We expect that the application will retry this write and the write will
eventually be successful. If the unverified index row is scanned before the
data table row write is successful, nothing will be returned to the application
for this unverified index row. The issue happens if the application updates the
row partially before successfully completing the previous write. What I argue
is that even in this case, it is acceptable to return cells from the unverified
rows for immutable index tables.
You mentioned the case where multiple clients update the same row concurrently
on a supposed to be immutable table. Handing that is too much to except from
this very simplistic indexing implementation for immutable tables. I would say
application should never do that for immutable tables. I think that is crossing
the line and the application should use mutable tables in that case.
My suggestion would be to use immutable indexes for really immutable tables and
for these tables, overwrites should be due to failures and should be
idempotent. For everything else, mutable tables should be used.
> Supporting partial overwrites for immutable tables with indexes
> ---------------------------------------------------------------
>
> Key: PHOENIX-5768
> URL: https://issues.apache.org/jira/browse/PHOENIX-5768
> Project: Phoenix
> Issue Type: Bug
> Affects Versions: 5.0.0, 4.14.3
> Reporter: Kadir OZDEMIR
> Assignee: Kadir OZDEMIR
> Priority: Critical
> Attachments: PHOENIX-5678.master.001.patch
>
> Time Spent: 20m
> Remaining Estimate: 0h
>
> Phoenix allows immutable table with indexes to be overwritten partially as
> long as the indexed columns are not updated during partial overwrites.
> However, there is no check/enforcement for this.

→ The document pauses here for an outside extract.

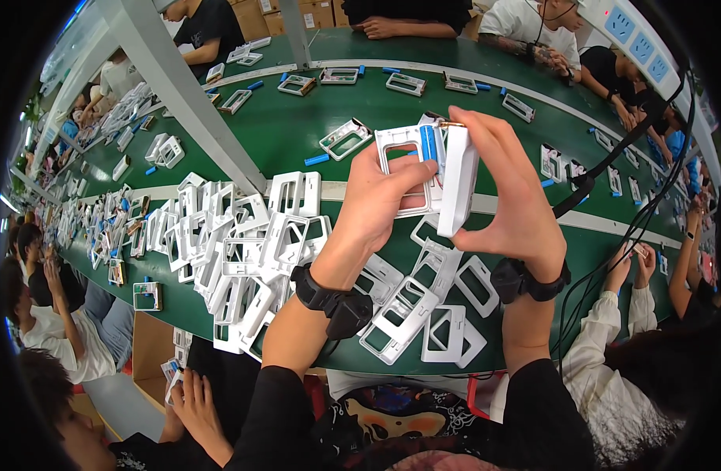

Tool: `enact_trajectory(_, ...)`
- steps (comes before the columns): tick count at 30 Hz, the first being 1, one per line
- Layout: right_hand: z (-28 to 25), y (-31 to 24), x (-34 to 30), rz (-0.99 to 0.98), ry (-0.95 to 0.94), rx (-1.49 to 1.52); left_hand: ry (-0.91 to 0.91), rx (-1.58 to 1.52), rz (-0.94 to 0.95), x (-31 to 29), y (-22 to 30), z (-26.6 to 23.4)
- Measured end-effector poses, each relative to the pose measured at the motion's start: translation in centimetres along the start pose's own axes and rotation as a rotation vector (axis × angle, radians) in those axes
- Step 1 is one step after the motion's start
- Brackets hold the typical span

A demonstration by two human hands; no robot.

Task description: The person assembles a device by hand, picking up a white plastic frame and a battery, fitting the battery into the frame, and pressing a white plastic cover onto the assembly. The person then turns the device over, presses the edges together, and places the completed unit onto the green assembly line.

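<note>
Currently, both hands work above the counter [282, 129], over its near half. The left hand [376, 196] has its fingers clamped on a white frame [399, 140] of hard, smooth plastic with a wide window; its thumb presses a shiny blue cylinder [429, 144] at the frame's right side. The right hand [521, 200] is clamped on a white shell [458, 180], thumb at the lower end and fingers at the upper one. This shell has rounded edges and stands almost upright, just beside the frame; whether they are joined, I cannot tell.

The counter is dark green and flat, crossed by a pale strip [337, 191]. A disordered pile of white frames [227, 259] lies left of the hands, and a smaller group [403, 310] lies at the near edge. A painted metal post [188, 86] rises from the counter. Other people sit along the edges, and cardboard boxes [317, 14] stand beyond the far edge.

Below the near edge, toward the left, an open carton [148, 353] contains white pieces [180, 337].
</note>
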State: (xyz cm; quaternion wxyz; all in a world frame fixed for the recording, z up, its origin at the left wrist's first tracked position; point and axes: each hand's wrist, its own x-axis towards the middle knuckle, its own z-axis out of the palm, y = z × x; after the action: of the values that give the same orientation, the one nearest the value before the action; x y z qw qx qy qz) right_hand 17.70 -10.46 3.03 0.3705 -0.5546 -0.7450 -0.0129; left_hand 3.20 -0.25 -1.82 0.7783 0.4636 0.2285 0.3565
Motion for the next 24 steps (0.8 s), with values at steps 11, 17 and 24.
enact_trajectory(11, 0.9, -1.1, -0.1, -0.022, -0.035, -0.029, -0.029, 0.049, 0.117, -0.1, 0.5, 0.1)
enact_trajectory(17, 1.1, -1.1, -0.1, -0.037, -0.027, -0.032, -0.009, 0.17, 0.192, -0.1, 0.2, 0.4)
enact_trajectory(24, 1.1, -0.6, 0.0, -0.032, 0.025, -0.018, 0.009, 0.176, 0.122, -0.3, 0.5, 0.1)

The immutable index
> mutations are prepared on the client side without reading the existing data
> table rows. This means the index mutations prepared by the client will be
> partial when the data table row mutations are partial. The new indexing
> design assumes index rows are always full and all cells within an index row
> have the same timestamp. On the read path, GlobalIndexChecker returns only
> the cells with the most recent timestamp of the row. This means that if the
> client updates the same row multiple times, the client will read back only
> the most recent update which could be partial.